RTI Health Solutions, Research Triangle Park, NC, USA.
Curr Med Res Opin. 2011 Dec;27(12):2245-52. doi: 10.1185/03007995.2011.621209. Epub 2011 Oct 12.
Compare first-line lapatinib plus letrozole (L + Let) versus letrozole monotherapy (Let) in hormone-receptor-positive HER2 + metastatic breast cancer, employing Q-TWiST (quality-adjusted time without symptoms and toxicity) analysis to account for differences in progression times, with offsets for the impact of adverse events during the treatment period.
The area under survival curves for each treatment group was partitioned into distinct health states of varying utility: toxicity (TOX), time without toxicity or disease progression (TWiST), and the period following disease progression until death or end of follow-up (REL). The utility-weighted sum of the mean health state durations was derived for each group. The threshold utility analysis evaluates how varying utility values across the states affects Q-TWiST differences between groups, although the method is limited by not varying utilities within each health state.
The primary analysis population was the HER2 + subgroup (n = 219). There was no significant difference between treatments in mean duration of grade 3/4 adverse events prior to progression (L + Let = 1.95 weeks; Let = 2.14 weeks; P = 0.90). Using utility weights of 0.5 for TOX and REL, L + Let was favored for quality-adjusted survival by 8.8 weeks (P = 0.09). The Q-TWiST difference between treatment groups ranged from 8 to 9.5 weeks, favoring combination therapy for all hypothetical utility levels, but none of the comparisons were statistically significant at P = 0.05.

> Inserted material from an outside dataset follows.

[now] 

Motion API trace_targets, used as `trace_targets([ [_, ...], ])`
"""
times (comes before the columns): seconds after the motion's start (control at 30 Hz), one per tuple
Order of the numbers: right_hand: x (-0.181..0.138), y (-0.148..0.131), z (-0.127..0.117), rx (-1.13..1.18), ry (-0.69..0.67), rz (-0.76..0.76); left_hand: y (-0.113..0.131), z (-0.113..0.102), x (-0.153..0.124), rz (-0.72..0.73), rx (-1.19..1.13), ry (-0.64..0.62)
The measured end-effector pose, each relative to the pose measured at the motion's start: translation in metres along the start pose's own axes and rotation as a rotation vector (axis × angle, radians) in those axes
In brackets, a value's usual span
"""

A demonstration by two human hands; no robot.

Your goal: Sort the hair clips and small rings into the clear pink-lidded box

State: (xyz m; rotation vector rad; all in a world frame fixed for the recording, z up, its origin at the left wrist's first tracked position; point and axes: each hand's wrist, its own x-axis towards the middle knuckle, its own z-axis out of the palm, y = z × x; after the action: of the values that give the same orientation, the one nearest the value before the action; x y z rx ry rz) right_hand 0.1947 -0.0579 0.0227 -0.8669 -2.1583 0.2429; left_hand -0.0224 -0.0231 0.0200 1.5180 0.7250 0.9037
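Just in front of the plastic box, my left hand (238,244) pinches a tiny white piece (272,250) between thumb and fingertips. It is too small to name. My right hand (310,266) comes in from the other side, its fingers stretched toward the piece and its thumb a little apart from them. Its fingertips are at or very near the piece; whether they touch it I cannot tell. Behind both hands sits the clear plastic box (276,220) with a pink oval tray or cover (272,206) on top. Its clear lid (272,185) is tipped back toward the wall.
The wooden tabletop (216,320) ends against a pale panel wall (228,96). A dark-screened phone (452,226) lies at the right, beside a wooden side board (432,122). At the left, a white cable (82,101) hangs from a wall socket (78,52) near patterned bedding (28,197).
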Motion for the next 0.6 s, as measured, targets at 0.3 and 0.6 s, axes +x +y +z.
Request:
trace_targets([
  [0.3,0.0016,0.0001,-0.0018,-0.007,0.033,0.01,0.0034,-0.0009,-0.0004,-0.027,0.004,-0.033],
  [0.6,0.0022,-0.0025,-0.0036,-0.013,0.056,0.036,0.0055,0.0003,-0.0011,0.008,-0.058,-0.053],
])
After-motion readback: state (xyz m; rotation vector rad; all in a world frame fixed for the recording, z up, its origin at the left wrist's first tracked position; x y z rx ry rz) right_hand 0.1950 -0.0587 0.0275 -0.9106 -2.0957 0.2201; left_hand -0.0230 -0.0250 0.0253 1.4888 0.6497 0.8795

No significant differences were found between L + Let versus Let in mean duration of severe adverse events. Quality-adjusted survival was favored for the combination treatment arm for all utility levels examined when toxicity was defined by grade 3/4 AEs, but differences between groups were not statistically significant.
采用 Q-TWiST(无疾病进展且毒性反应症状的生存时间质量调整)分析比较一线拉帕替尼联合来曲唑(L+Let)与来曲唑单药(Let)治疗激素受体阳性 HER2+转移性乳腺癌的疗效,以评估进展时间差异,并考虑治疗期间不良事件的影响。
根据每种治疗组的生存曲线下面积,将其分为不同效用的健康状态:毒性(TOX)、无毒性或疾病进展时间(TWiST)以及疾病进展后直至死亡或随访结束时间(REL)。为每组得出效用加权的平均健康状态持续时间总和。阈值效用分析评估了不同状态下的效用值如何影响组间 Q-TWiST 差异,尽管该方法受到每个健康状态下效用值不变的限制。
主要分析人群为 HER2+亚组(n=219)。在进展前 3/4 级不良事件的平均持续时间方面,两种治疗方法无显著差异(L+Let=1.95 周;Let=2.14 周;P=0.90)。在毒性和 REL 中,TOX 和 REL 的效用权重为 0.5,联合治疗在质量调整生存方面有 8.8 周的优势(P=0.09)。治疗组之间的 Q-TWiST 差异在 8 至 9.5 周之间,所有假设效用水平均有利于联合治疗,但在 P=0.05 时,无统计学意义。
在严重不良事件的平均持续时间方面,L+Let 与 Let 之间无显著差异。当毒性定义为 3/4 级 AE 时,对于所有检查的效用水平,联合治疗组在质量调整生存方面有优势,但组间差异无统计学意义。